MakerBot Launches Replicator 2: A 3D Printer For Your Desktop

Since Makerbot debuted the Replicator at this year’s Consumer Electronics Show, creative people all over the world have been hard at work, expanding the boundaries of 3D printing technology. Although MakerBot’s core community are hardcore geeks dedicated to open source technology, the 3D printing revolution has grown to include a wide variety of individuals, from kids to artists to industrial professionals.

MakerBot has always prided itself on listening to feedback from its community, so when user reviews of the Replicator came flooding in after CES, it got to work. The result is the recently unveiled Replicator 2, a machine capable of bigger, badder fabrication without taking up more space.


Image via Makerbot

If you’ve ever wanted to dip your toe into the fantastic world of 3D printing, the MakerBot Replicator 2 makes it easier than ever. Early iterations of this technology had trouble with low resolution layers, resulting in surfaces that weren’t smooth or very thin. The Replicator 2 takes care of that by lowering the default layer height all the way down to 100 microns, giving you smooth surfaces without any post-production. The new Replicator also has a build volume of 410 cubic inches–37 percent more than the original–so bigger, multi-part projects can be made all at once.

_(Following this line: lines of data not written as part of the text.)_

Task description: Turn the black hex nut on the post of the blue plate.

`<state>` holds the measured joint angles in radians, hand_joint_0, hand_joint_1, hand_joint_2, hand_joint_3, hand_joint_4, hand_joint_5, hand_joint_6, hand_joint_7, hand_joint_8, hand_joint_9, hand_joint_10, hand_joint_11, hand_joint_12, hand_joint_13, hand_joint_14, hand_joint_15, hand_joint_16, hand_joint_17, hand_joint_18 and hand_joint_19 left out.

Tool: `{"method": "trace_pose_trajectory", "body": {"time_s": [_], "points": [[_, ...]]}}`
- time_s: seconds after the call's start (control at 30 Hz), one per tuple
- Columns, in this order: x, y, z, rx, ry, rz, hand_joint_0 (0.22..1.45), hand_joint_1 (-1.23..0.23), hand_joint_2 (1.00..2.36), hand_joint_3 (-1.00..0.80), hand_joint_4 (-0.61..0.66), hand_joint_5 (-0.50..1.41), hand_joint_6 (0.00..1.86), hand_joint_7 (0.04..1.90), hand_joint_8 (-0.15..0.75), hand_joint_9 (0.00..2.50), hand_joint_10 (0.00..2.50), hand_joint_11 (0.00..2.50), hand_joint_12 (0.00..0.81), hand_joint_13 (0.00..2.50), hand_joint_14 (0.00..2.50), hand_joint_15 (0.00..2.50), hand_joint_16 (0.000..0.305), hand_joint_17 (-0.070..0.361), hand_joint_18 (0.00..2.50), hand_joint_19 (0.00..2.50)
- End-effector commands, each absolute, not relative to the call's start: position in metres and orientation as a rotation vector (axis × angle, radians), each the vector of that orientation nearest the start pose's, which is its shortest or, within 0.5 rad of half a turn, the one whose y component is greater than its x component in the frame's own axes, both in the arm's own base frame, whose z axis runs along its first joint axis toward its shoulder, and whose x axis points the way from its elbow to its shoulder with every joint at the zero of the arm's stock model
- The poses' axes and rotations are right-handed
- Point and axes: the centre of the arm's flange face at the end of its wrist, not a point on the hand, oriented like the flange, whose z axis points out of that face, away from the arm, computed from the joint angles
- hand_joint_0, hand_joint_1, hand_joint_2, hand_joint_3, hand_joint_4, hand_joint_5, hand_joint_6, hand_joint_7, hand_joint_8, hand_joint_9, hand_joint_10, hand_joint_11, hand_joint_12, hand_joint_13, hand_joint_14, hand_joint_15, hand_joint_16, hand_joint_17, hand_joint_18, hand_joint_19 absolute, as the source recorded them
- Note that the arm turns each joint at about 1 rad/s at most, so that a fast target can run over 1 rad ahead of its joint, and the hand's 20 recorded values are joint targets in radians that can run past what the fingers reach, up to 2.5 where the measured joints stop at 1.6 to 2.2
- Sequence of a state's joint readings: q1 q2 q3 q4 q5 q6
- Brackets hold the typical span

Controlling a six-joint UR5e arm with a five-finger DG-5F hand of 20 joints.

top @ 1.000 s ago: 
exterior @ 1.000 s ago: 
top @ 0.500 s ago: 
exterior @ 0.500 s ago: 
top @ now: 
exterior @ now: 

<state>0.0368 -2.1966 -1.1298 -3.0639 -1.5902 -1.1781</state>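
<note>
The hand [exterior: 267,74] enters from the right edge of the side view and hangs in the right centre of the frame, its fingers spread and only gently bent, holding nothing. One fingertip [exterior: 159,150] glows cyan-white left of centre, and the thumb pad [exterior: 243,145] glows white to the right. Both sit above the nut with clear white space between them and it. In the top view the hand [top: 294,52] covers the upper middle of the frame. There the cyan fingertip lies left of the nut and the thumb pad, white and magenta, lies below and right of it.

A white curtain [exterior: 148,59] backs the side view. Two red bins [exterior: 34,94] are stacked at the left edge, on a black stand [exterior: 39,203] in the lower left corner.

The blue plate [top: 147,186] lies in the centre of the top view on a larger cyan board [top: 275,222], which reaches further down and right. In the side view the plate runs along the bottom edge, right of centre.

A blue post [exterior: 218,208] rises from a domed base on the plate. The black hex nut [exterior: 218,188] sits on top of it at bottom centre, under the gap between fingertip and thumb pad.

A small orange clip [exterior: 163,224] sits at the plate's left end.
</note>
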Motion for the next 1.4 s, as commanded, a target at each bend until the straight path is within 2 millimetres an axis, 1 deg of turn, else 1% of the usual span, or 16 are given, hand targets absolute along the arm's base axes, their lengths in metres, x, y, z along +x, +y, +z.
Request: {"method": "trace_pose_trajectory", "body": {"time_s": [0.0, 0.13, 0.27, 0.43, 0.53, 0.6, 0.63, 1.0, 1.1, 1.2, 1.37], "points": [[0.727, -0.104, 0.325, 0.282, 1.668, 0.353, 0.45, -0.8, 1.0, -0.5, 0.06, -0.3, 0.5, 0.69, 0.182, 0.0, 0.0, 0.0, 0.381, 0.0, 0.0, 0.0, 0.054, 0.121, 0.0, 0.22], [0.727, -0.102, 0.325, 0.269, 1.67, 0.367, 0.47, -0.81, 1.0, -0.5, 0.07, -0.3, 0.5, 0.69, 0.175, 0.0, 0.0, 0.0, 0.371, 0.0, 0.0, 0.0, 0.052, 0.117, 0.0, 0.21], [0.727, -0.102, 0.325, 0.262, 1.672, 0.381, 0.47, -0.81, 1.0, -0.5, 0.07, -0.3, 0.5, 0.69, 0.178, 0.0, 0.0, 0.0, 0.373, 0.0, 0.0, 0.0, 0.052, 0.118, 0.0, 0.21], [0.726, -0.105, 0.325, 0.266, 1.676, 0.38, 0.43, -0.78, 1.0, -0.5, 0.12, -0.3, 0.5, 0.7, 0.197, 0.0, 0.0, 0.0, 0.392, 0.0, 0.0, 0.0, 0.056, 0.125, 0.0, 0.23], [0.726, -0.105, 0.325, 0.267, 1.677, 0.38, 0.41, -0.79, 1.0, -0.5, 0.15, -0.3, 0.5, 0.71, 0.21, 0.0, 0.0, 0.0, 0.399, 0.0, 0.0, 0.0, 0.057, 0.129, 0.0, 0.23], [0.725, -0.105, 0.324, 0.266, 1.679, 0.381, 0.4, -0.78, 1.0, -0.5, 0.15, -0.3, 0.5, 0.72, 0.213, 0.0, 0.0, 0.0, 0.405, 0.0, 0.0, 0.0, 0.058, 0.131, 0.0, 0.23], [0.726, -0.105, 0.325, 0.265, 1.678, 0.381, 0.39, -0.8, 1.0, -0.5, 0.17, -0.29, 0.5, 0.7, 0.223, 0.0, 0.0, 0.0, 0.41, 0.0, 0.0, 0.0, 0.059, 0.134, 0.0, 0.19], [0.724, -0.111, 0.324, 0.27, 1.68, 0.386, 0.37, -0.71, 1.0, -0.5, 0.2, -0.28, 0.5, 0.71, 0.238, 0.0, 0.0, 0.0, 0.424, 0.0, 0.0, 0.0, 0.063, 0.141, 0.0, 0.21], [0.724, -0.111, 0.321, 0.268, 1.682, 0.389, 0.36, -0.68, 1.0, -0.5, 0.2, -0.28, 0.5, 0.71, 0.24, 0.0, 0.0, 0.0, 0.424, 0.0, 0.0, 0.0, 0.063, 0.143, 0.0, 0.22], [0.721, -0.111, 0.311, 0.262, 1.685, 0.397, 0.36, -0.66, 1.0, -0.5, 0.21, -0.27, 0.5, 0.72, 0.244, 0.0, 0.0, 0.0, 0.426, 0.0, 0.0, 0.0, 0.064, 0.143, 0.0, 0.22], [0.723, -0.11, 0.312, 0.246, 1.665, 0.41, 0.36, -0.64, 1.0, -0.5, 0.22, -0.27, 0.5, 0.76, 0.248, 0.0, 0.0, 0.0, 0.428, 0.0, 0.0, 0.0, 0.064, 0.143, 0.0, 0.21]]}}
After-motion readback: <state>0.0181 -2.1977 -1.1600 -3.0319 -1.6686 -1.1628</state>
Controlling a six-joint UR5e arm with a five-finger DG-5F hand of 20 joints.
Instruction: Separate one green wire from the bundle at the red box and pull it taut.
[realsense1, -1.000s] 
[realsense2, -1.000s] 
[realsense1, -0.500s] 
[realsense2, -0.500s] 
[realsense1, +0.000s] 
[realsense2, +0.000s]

The Replicator 2 is also fully-optimized for MakerBot PLA filament, which is derived from corn instead of petroleum. (This is good news since a big complaint against 3D printing has been the proliferation of more toxic plastic waste). According to MakerBot, the PLA (polylactic acid) has no odor, sticks without sliding, and looks great.

And in the interests of attracting more amateur 3D printing designers, the company also debuted MakerWare, an in-house designed software program that makes it easier than ever to start creating.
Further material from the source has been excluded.